Q: Some analysts warn that the US lacks the weapon to hold certain hard and deeply buried targets at risk and they proposed developing a Robust Nuclear Earth Penetrator –the “bunker buster”. What do you think of that weapon concept?

GARWIN: The typical justification for a program is to say: "Our current things are inadequate and we need this new one." And so, you show that there is something that cannot be achieved with existing systems and could be achieved with a future system. Regarding the bunker buster in particular, General Cartwright, the head of STRATCOM, says he doesn't need it. He can have functional defeat of these underground facilities by controlling what goes in, what comes out, their communications, and so on.

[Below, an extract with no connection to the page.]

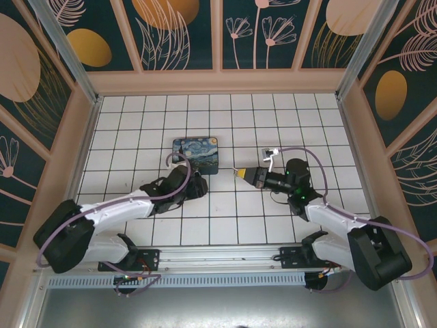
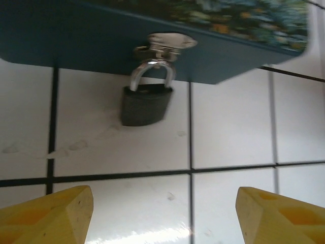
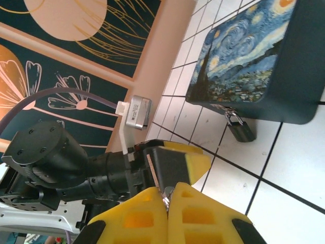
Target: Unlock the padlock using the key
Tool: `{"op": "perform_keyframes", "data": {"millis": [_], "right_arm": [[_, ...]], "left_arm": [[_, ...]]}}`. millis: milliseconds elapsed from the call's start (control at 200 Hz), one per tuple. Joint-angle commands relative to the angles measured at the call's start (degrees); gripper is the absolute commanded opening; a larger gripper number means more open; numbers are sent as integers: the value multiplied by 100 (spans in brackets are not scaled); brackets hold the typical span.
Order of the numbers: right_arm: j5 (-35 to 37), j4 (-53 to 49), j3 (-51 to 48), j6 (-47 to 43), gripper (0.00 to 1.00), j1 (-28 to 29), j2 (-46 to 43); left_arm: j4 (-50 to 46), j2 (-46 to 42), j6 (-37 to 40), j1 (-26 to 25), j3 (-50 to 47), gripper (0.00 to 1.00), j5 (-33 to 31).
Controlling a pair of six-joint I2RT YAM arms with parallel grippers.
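Left wrist: padlock [image 2: 145, 105] clipped to painted box [image 2: 76, 35].

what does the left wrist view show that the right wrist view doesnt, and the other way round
Left wrist adds: the silvery hasp that the shackle passes through, and both left jaws standing wide apart. Right wrist adds: the swirl-painted lid, the patterned wall, and the right jaws shut on a metal sliver, likely the key. Both: the padlock hanging at the side of the blue box, over white tiles.
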Motion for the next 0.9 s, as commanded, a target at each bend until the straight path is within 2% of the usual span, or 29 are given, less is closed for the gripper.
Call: {"op": "perform_keyframes", "data": {"millis": [0,250,360,646,786,896], "right_arm": [[111,-19,-125,-59,0,-15,-224],[94,28,-216,-39,0,-9,-398],[76,178,-263,-11,0,-12,-357],[-12,589,-304,121,0,-11,-75],[-38,606,-322,90,0,-12,-32],[-44,648,-372,85,0,-13,-3]], "left_arm": [[-108,439,-232,-18,307,74,-869],[332,1244,-36,-26,671,74,-808],[249,1516,-60,-46,900,74,-968],[-326,2342,-17,-271,1662,59,-1374],[-629,2459,-180,-357,1769,52,-1548],[-873,2497,-191,-353,1868,51,-1610]]}}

More generally, we need to recognize that in order to limit what other countries do, we have to accept limitations ourselves.

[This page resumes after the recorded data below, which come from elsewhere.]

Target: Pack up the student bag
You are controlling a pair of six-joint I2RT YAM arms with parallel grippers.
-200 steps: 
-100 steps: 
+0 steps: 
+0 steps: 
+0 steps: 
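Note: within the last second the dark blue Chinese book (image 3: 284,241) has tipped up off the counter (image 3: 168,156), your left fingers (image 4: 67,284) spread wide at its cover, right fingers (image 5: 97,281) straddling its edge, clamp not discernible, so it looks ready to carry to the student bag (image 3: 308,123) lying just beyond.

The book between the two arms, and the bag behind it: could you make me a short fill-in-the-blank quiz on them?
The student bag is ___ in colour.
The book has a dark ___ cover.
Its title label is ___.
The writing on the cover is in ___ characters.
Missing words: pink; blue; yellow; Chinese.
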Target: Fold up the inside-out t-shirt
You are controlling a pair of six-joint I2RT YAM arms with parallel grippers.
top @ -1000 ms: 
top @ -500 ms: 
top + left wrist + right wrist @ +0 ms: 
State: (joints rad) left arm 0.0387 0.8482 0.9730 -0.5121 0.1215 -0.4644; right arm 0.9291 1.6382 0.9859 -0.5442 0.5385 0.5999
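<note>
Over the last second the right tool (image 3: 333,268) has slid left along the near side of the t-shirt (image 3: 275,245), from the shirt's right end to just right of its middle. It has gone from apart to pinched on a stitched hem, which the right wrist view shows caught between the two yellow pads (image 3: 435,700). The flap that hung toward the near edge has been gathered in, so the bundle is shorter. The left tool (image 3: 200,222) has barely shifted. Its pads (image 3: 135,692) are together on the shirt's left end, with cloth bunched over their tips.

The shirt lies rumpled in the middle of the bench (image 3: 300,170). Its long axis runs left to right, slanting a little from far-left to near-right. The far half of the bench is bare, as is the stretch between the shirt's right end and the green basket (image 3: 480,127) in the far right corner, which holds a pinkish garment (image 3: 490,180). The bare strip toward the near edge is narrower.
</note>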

Q: Do you think the fact that North Korea and Iran are pursuing nuclear weapons means that our nonproliferation policies are failing? Is it inevitable that more countries will develop nuclear weapons?

DRELL: Only eight countries have nuclear weapons–that's an extraordinarily successful achievement over 61 years. Maintaining the commitment to the nonproliferation regime is very important. With the spread of nuclear technology, it's become clear that the NPT needs to be supplemented by further restrictions in order to keep countries from becoming latent or virtual nuclear powers. I say this because when you can enrich uranium you can also make a uranium bomb. What the US has been emphasizing, and properly so, is that additional restrictions to the NPT are necessary, such as allowing challenge inspections to all suspect facilities, not just to declared facilities. There's a Proliferation Security Initiative that has countries working together to prevent the shipment of equipment that facilitates uranium enrichment. And the President has a proposal, and so does Mohamed ElBaradei at the IAEA, that restricts development of new national enrichment and reprocessing facilities and in exchange provides fuel service guarantees. I think we also need restrictions that say we're not going to build arsenals larger and that we're not going to test nuclear weapons. I think some of these things should be put in the legislation by Congress.

Q: You have been working on these issues for more than four decades; how would you characterize this moment?

DRELL: We are now, I think, facing a very different and more difficult problem. That is keeping the most dangerous material and weapons out of the hands of very dangerous people for whom the conventional notion of deterrence doesn't work. Nations have to work together, cooperatively, to prevent proliferation. And I think that at the moment we're really at a crossroads. With more nuclear-armed countries and more confrontations, nuclear weapons will gain increasing relevance around the world and the likelihood of crossing the nuclear threshold, even at a low level, I think, will grow. So, I think we're at a very dangerous point and I just urge the leaders of countries to continue to use diplomacy as creatively as possible, balancing carrots and sticks. I see no other course.